2026-06-09·5 min read·sota.io Team

EU AI Act Art.72 PMS: MLOps Implementation Guide — Drift Detection, Alert Thresholds & Retraining Triggers for High-Risk AI 2026

Post #2 in the sota.io EU AI Act Post-Market Monitoring Operations 2026 Series

MLOps drift detection pipeline with alert thresholds for EU AI Act Art.72 Post-Market Monitoring

The EU AI Act Art.72 requires high-risk AI system providers to establish Post-Market Monitoring (PMS) systems that continuously track real-world performance. But regulators do not define how to detect drift, what thresholds constitute a reportable degradation, or when retraining triggers a new conformity assessment. Those decisions are yours — and they will be audited.

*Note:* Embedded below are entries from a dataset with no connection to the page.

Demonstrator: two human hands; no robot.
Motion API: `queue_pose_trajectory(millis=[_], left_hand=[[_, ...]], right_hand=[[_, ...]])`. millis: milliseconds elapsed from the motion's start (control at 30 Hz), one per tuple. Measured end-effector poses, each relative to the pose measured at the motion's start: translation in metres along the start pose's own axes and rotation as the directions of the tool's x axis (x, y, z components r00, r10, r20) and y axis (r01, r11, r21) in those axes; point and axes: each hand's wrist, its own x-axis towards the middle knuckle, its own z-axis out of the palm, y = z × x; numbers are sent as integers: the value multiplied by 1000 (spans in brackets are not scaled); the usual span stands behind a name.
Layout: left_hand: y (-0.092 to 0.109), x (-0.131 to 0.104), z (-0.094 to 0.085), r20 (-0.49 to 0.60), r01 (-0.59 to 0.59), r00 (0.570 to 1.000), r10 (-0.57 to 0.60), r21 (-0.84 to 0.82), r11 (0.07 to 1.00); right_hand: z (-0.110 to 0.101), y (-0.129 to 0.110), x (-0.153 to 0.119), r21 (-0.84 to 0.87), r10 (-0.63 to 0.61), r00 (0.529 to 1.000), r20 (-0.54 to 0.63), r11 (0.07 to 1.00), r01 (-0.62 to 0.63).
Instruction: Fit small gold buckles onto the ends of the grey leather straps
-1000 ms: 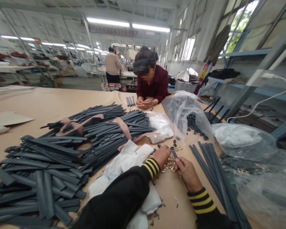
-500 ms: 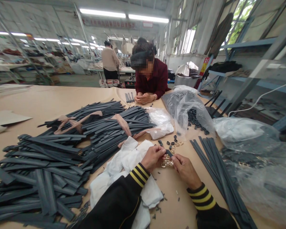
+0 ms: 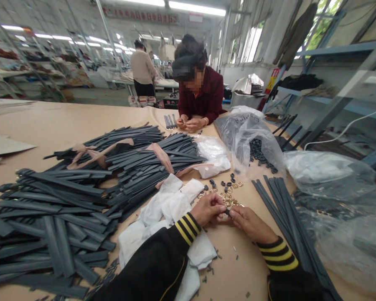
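A short dark strap piece point(image 3: 227, 212) is pinched between my two hands, mostly hidden by the fingers. My left hand point(image 3: 208, 210) is closed on its left end, and my right hand point(image 3: 250, 222) grips its right end with thumb and forefinger. Just beyond the fingertips lie several gold metal buckles point(image 3: 229, 198) on the table point(image 3: 235, 274). Small dark loops point(image 3: 228, 183) are scattered behind them. Crumpled white sheets point(image 3: 172, 205) lie under and beside my left forearm.
Bundled dark straps point(image 3: 144, 167) and a loose strap pile point(image 3: 47, 225) cover the left side. More long straps point(image 3: 280, 209) lie at right, beside clear plastic bags point(image 3: 347, 234). An open bag point(image 3: 241, 138) spills dark loops. A co-worker point(image 3: 200, 92) leans on the far edge.
My hands have come closer together and dropped slightly toward me. The strap piece between them is turned and shows less. The whole view has shifted a little.
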Motion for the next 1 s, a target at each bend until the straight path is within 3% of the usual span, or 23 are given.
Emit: queue_pose_trajectory(millis=[100, 267, 333, 433, 500, 633, 733, 800, 867, 933, 1000], left_hand=[[0, 0, 2, -3, -6, 1000, 6, 29, 1000], [-5, 1, 7, -109, -53, 993, 52, -2, 999], [-6, 0, 11, -75, -15, 997, 11, -47, 999], [-8, -2, 17, -10, 65, 998, -66, -61, 996], [-9, -2, 19, -35, 84, 996, -85, -22, 996], [-5, 0, 12, -175, 28, 984, -13, 82, 996], [10, -1, -3, -192, -12, 980, 59, 236, 972], [22, -5, -17, -252, -60, 944, 214, 506, 860], [32, -9, -30, -250, -21, 893, 373, 807, 590], [35, -11, -40, -160, 55, 914, 372, 959, 277], [34, -10, -43, -100, 86, 960, 260, 994, 64]], right_hand=[[3, -1, 1, 26, -4, 1000, 14, 1000, 4], [13, 6, 6, 118, 146, 972, -183, 985, -125], [17, 7, 9, 131, 174, 961, -217, 980, -148], [20, 7, 10, 72, 122, 974, -190, 991, -110], [19, 5, 10, 34, 91, 981, -172, 996, -87], [11, 2, 6, -81, 45, 984, -173, 995, -60], [5, -1, 3, -8, 77, 986, -145, 997, -79], [4, -2, 2, 96, 137, 977, -160, 988, -123], [4, -1, 3, 180, 184, 964, -193, 972, -149], [6, 1, 4, 236, 196, 958, -208, 961, -145], [9, 3, 6, 282, 200, 959, -202, 949, -139]])
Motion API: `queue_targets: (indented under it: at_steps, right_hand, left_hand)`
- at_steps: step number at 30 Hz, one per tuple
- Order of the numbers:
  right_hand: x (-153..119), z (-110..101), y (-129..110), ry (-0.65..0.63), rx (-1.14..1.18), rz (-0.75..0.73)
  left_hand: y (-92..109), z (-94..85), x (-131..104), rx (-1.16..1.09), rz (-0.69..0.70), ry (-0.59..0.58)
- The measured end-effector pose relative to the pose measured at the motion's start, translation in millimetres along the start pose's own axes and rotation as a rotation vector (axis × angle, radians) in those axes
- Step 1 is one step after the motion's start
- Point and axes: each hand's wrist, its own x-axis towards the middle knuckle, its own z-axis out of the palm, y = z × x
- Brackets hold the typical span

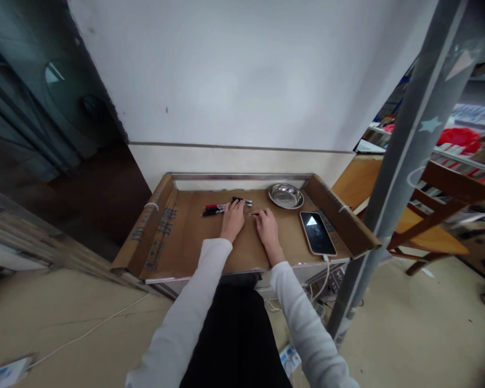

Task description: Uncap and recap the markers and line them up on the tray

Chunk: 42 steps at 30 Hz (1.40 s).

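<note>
My left hand (233, 220) lies over the cardboard surface with its fingers stretched forward, touching or just above a dark pen with a clear, silvery end (248, 203). Left of that hand are several pens side by side, a red one (210, 207) and a black one (210, 212) among them. The hand covers their right ends. Just to the right, my right hand (267, 227) is closed, thumb and fingertips pinching a small, thin metallic piece (251, 214) that points left. Its kind is too small to make out.
A round steel dish (286, 196) stands at the back right. Nearer is a phone (318, 233) with a white cable (326, 275) over the front edge. Folded cardboard walls (147, 231) border the sides. A grey metal post (404, 161) and wooden chair (432, 215) are at the right.
</note>
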Motion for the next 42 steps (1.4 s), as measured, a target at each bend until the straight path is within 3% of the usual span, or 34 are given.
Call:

This guide covers the MLOps layer of PMS compliance: concrete drift detection methods, threshold calibration frameworks, retraining trigger logic, and the exact boundary between an internal alert and an Art.73 serious incident notification.

The Three-Layer Drift Problem in High-Risk AI

High-risk AI systems face three distinct types of performance degradation, each with different detection approaches and regulatory implications under Art.72:

Data drift (covariate shift): The statistical distribution of input features shifts from the training distribution. A credit-scoring model trained on 2023 income data may receive 2026 salary structures it has never seen. The model continues producing outputs — but accuracy against ground truth degrades silently.

Concept drift (label shift): The relationship between inputs and the correct output changes. A fraud detection model trained before a new payment fraud pattern emerges will classify novel fraud as legitimate. No input feature changes; the world changed.

Model degradation (performance drift): Measured accuracy, fairness, or calibration metrics fall below acceptable thresholds regardless of identified drift cause. This is the direct Art.72 trigger — the regulation requires monitoring "performance against intended purpose."

EU AI Act Art.72(1) requires your PMS system to be "proportionate to the risks and the market size" — meaning your drift detection infrastructure needs to match the risk tier of your system. Annex III high-risk systems require robust, documented monitoring; a lightweight accuracy spot-check is insufficient.

Setting Alert Thresholds: The Regulatory Framework

The most critical design decision in Art.72 PMS implementation is threshold calibration: at what degradation level must you act? The AI Act provides a framework but not numbers.

Tier 1: Internal Investigation Threshold

This is your first-line alert — automated monitoring that triggers internal review without immediate regulatory notification.

Calibrate Tier 1 thresholds using your pre-deployment validation baseline:

# Example threshold calibration using validation set performance
from evidently.metrics import DataDriftPreset, ClassificationPreset

BASELINE = {
    "accuracy": 0.924,     # from validation report in technical documentation
    "f1_macro": 0.891,
    "auc_roc": 0.967,
    "fairness_max_disparity": 0.08,  # across protected characteristics
}

TIER_1_THRESHOLDS = {
    # Relative degradation from baseline
    "accuracy": BASELINE["accuracy"] - 0.03,           # -3% → internal review
    "f1_macro": BASELINE["f1_macro"] - 0.05,           # -5% → internal review
    "auc_roc": BASELINE["auc_roc"] - 0.02,             # -2% → internal review
    "fairness_max_disparity": 0.12,                     # absolute → internal review
    # Data drift: Population Stability Index
    "psi_score": 0.10,                                  # PSI > 0.1 → investigate
    # Calibration drift
    "expected_calibration_error": 0.04,                # ECE > 4% → investigate
}

Documentation requirement: These thresholds must appear in your technical documentation (Annex IV, Section 2c) with justification. "We set accuracy drop at -3% because our deployment context involves [use case] where errors have [impact]" is the level of reasoning auditors expect.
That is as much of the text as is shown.